_EXERCISE GOAL_
Copy every line below. Do not alter any of them.

_PROVIDED MATERIAL_
____________________

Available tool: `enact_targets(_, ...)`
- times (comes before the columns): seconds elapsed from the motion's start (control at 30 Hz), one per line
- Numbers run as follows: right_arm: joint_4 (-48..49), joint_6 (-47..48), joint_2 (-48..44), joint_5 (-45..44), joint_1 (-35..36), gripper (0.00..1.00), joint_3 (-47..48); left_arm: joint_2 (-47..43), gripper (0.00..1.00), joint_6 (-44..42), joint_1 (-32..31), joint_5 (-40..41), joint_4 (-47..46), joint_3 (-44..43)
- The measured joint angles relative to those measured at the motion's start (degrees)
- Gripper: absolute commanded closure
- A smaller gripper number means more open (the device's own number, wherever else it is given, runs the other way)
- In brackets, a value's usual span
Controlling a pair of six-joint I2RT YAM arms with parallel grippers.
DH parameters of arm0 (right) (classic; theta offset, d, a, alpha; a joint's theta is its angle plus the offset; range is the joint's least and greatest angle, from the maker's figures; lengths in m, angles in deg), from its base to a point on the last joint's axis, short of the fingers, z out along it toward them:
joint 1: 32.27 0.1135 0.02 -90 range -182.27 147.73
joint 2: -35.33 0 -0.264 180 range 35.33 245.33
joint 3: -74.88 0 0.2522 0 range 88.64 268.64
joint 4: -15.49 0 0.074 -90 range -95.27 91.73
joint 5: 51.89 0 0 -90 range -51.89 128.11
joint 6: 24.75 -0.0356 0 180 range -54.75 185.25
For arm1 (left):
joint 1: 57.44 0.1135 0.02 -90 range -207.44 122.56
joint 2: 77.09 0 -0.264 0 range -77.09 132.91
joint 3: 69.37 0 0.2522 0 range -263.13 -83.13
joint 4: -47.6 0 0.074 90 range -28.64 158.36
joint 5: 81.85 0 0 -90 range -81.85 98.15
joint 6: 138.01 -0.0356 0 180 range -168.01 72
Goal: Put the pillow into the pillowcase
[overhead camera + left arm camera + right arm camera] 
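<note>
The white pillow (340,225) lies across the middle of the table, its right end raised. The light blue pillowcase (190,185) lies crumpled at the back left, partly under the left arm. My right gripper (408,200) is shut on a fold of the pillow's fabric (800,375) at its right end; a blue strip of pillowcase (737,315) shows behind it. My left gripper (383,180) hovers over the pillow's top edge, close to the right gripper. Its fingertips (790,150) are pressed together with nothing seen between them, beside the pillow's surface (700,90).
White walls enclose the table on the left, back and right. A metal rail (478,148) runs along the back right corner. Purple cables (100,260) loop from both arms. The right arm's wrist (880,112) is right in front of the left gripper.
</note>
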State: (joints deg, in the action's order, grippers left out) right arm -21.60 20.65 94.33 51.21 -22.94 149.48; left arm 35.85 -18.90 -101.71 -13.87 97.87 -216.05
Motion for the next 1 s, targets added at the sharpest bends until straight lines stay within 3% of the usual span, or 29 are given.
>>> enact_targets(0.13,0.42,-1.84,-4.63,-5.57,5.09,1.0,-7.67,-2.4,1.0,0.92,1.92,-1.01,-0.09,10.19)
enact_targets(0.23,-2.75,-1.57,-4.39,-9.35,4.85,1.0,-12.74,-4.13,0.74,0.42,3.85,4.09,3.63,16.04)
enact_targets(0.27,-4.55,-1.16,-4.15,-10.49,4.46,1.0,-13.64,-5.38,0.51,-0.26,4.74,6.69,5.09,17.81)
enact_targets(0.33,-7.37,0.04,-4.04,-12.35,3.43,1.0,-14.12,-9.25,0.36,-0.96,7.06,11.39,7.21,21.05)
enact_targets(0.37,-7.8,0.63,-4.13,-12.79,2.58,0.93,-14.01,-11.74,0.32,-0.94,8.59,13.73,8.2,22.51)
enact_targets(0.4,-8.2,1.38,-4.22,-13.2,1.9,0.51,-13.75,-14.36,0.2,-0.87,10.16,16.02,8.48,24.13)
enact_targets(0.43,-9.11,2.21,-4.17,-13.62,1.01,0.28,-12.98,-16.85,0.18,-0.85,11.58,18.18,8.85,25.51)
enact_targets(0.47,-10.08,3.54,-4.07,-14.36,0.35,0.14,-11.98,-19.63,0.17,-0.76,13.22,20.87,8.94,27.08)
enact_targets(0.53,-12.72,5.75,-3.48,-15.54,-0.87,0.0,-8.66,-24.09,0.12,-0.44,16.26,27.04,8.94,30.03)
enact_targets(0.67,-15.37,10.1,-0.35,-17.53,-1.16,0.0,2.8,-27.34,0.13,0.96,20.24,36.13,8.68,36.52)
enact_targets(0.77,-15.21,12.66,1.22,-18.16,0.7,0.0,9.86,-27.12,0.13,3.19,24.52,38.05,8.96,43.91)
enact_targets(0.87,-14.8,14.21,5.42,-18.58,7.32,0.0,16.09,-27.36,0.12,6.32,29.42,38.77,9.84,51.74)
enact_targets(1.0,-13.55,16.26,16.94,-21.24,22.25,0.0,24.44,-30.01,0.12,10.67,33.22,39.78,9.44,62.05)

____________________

_REPLY_
Available tool: `enact_targets(_, ...)`
- times (comes before the columns): seconds elapsed from the motion's start (control at 30 Hz), one per line
- Numbers run as follows: right_arm: joint_4 (-48..49), joint_6 (-47..48), joint_2 (-48..44), joint_5 (-45..44), joint_1 (-35..36), gripper (0.00..1.00), joint_3 (-47..48); left_arm: joint_2 (-47..43), gripper (0.00..1.00), joint_6 (-44..42), joint_1 (-32..31), joint_5 (-40..41), joint_4 (-47..46), joint_3 (-44..43)
- The measured joint angles relative to those measured at the motion's start (degrees)
- Gripper: absolute commanded closure
- A smaller gripper number means more open (the device's own number, wherever else it is given, runs the other way)
- In brackets, a value's usual span
Controlling a pair of six-joint I2RT YAM arms with parallel grippers.
DH parameters of arm0 (right) (classic; theta offset, d, a, alpha; a joint's theta is its angle plus the offset; range is the joint's least and greatest angle, from the maker's figures; lengths in m, angles in deg), from its base to a point on the last joint's axis, short of the fingers, z out along it toward them:
joint 1: 32.27 0.1135 0.02 -90 range -182.27 147.73
joint 2: -35.33 0 -0.264 180 range 35.33 245.33
joint 3: -74.88 0 0.2522 0 range 88.64 268.64
joint 4: -15.49 0 0.074 -90 range -95.27 91.73
joint 5: 51.89 0 0 -90 range -51.89 128.11
joint 6: 24.75 -0.0356 0 180 range -54.75 185.25
For arm1 (left):
joint 1: 57.44 0.1135 0.02 -90 range -207.44 122.56
joint 2: 77.09 0 -0.264 0 range -77.09 132.91
joint 3: 69.37 0 0.2522 0 range -263.13 -83.13
joint 4: -47.6 0 0.074 90 range -28.64 158.36
joint 5: 81.85 0 0 -90 range -81.85 98.15
joint 6: 138.01 -0.0356 0 180 range -168.01 72
Goal: Put the pillow into the pillowcase
[overhead camera + left arm camera + right arm camera] 
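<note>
The white pillow (340,225) lies across the middle of the table, its right end raised. The light blue pillowcase (190,185) lies crumpled at the back left, partly under the left arm. My right gripper (408,200) is shut on a fold of the pillow's fabric (800,375) at its right end; a blue strip of pillowcase (737,315) shows behind it. My left gripper (383,180) hovers over the pillow's top edge, close to the right gripper. Its fingertips (790,150) are pressed together with nothing seen between them, beside the pillow's surface (700,90).
White walls enclose the table on the left, back and right. A metal rail (478,148) runs along the back right corner. Purple cables (100,260) loop from both arms. The right arm's wrist (880,112) is right in front of the left gripper.
</note>
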State: (joints deg, in the action's order, grippers left out) right arm -21.60 20.65 94.33 51.21 -22.94 149.48; left arm 35.85 -18.90 -101.71 -13.87 97.87 -216.05
Motion for the next 1 s, targets added at the sharpest bends until straight lines stay within 3% of the usual span, or 29 are given.
>>> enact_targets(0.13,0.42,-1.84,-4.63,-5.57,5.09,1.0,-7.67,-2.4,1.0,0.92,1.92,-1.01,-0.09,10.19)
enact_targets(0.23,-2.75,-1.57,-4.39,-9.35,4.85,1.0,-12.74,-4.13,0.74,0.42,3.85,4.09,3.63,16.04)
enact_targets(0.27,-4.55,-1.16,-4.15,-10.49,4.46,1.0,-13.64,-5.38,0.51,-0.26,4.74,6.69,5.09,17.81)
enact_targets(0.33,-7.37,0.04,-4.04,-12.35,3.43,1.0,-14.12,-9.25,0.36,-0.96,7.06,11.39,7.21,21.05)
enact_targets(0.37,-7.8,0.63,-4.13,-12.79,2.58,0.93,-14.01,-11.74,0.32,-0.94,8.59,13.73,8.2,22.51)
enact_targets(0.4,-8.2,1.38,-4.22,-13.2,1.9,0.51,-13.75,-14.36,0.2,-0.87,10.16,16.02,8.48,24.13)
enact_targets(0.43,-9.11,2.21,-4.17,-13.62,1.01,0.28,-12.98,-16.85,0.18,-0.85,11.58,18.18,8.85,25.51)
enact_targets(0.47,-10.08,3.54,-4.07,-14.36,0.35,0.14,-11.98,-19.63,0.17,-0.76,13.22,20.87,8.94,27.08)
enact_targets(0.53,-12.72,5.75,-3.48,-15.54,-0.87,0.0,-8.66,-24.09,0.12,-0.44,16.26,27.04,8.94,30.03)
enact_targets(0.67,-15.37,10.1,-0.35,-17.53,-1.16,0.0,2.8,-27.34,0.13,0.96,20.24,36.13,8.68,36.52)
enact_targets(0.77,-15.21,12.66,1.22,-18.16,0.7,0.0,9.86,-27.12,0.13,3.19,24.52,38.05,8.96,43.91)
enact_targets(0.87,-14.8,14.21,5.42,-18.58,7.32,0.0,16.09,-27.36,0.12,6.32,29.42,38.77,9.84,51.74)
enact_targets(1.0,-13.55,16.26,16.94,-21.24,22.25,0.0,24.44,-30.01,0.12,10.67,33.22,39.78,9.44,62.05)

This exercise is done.